• _Supplied data_

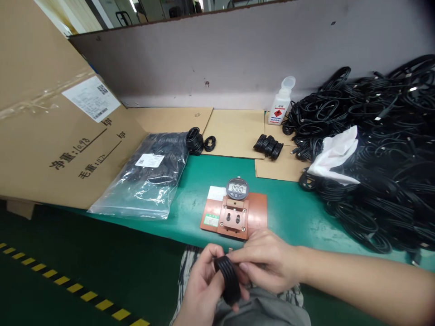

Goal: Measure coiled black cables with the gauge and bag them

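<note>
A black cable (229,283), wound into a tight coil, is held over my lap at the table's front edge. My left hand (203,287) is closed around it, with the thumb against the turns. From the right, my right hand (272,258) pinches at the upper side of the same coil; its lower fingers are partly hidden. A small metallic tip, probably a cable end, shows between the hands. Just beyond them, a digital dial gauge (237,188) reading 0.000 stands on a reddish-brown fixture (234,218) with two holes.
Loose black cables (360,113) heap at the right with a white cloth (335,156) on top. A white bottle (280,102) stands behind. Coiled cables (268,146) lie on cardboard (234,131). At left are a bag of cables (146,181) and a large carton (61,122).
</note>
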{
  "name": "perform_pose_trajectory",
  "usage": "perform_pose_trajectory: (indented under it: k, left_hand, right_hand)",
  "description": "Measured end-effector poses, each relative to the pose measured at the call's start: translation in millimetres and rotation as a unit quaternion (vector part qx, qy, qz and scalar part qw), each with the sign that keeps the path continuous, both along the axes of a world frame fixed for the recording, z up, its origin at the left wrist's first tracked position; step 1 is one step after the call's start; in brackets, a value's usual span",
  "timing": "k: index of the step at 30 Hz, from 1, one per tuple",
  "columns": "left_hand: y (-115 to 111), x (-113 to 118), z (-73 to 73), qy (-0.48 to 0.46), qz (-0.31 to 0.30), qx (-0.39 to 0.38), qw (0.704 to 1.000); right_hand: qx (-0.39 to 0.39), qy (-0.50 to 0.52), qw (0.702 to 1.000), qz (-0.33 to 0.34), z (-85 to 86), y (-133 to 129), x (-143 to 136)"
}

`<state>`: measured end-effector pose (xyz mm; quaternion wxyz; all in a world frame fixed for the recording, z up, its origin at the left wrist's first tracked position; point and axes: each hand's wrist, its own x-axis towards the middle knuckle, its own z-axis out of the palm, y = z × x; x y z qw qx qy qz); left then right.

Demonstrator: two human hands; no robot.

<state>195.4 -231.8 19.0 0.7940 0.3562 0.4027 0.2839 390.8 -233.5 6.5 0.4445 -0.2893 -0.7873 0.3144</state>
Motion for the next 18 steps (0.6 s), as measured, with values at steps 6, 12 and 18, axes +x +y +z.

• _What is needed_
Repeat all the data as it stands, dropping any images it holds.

• _Task output_
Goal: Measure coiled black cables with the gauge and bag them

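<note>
A black cable (229,283), wound into a tight coil, is held over my lap at the table's front edge. My left hand (203,287) is closed around it, with the thumb against the turns. From the right, my right hand (272,258) pinches at the upper side of the same coil; its lower fingers are partly hidden. A small metallic tip, probably a cable end, shows between the hands. Just beyond them, a digital dial gauge (237,188) reading 0.000 stands on a reddish-brown fixture (234,218) with two holes.
Loose black cables (360,113) heap at the right with a white cloth (335,156) on top. A white bottle (280,102) stands behind. Coiled cables (268,146) lie on cardboard (234,131). At left are a bag of cables (146,181) and a large carton (61,122).
</note>
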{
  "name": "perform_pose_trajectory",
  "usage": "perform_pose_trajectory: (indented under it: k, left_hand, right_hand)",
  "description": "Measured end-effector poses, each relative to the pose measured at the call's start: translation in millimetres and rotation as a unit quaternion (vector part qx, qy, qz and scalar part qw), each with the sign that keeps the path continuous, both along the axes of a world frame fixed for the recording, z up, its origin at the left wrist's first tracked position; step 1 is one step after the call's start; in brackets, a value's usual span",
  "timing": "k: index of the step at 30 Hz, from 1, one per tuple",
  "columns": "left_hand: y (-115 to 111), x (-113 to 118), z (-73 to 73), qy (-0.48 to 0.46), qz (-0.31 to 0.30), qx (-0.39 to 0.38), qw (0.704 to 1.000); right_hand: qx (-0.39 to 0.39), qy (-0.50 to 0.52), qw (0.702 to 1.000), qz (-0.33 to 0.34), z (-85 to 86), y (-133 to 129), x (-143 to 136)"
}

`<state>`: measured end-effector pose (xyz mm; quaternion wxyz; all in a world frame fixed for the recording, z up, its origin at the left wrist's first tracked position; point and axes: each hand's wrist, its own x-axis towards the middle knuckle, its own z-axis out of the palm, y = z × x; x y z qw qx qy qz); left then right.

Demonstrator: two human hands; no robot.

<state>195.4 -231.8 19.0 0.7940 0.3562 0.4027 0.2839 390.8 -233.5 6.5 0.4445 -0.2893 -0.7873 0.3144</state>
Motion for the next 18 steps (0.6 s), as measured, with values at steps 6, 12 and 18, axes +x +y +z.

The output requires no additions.